# [Problem details]
Retype all of the lines below with no changes.

———

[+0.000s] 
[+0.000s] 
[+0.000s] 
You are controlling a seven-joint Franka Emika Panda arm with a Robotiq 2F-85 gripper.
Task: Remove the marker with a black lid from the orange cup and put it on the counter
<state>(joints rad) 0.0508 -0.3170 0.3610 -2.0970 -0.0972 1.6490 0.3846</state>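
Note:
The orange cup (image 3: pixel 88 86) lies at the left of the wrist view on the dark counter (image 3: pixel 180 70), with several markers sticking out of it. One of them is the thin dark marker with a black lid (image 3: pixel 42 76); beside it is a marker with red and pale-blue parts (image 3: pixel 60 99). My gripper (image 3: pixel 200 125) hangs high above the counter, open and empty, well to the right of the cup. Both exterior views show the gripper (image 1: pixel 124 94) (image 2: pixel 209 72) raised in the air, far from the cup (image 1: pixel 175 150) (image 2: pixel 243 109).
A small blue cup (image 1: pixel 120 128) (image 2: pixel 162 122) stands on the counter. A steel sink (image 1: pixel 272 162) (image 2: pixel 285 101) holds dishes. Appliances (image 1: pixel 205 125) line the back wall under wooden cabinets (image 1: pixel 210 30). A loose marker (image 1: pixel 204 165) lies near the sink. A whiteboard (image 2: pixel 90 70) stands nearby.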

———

# [Task solution]
[+0.000s] 
[+0.000s] 
[+0.000s] 
You are controlling a seven-joint Franka Emika Panda arm with a Robotiq 2F-85 gripper.
Task: Remove the marker with a black lid from the orange cup and put it on the counter
<state>(joints rad) 0.0508 -0.3170 0.3610 -2.0970 -0.0972 1.6490 0.3846</state>
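Note:
The orange cup (image 3: pixel 88 86) lies at the left of the wrist view on the dark counter (image 3: pixel 180 70), with several markers sticking out of it. One of them is the thin dark marker with a black lid (image 3: pixel 42 76); beside it is a marker with red and pale-blue parts (image 3: pixel 60 99). My gripper (image 3: pixel 200 125) hangs high above the counter, open and empty, well to the right of the cup. Both exterior views show the gripper (image 1: pixel 124 94) (image 2: pixel 209 72) raised in the air, far from the cup (image 1: pixel 175 150) (image 2: pixel 243 109).
A small blue cup (image 1: pixel 120 128) (image 2: pixel 162 122) stands on the counter. A steel sink (image 1: pixel 272 162) (image 2: pixel 285 101) holds dishes. Appliances (image 1: pixel 205 125) line the back wall under wooden cabinets (image 1: pixel 210 30). A loose marker (image 1: pixel 204 165) lies near the sink. A whiteboard (image 2: pixel 90 70) stands nearby.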

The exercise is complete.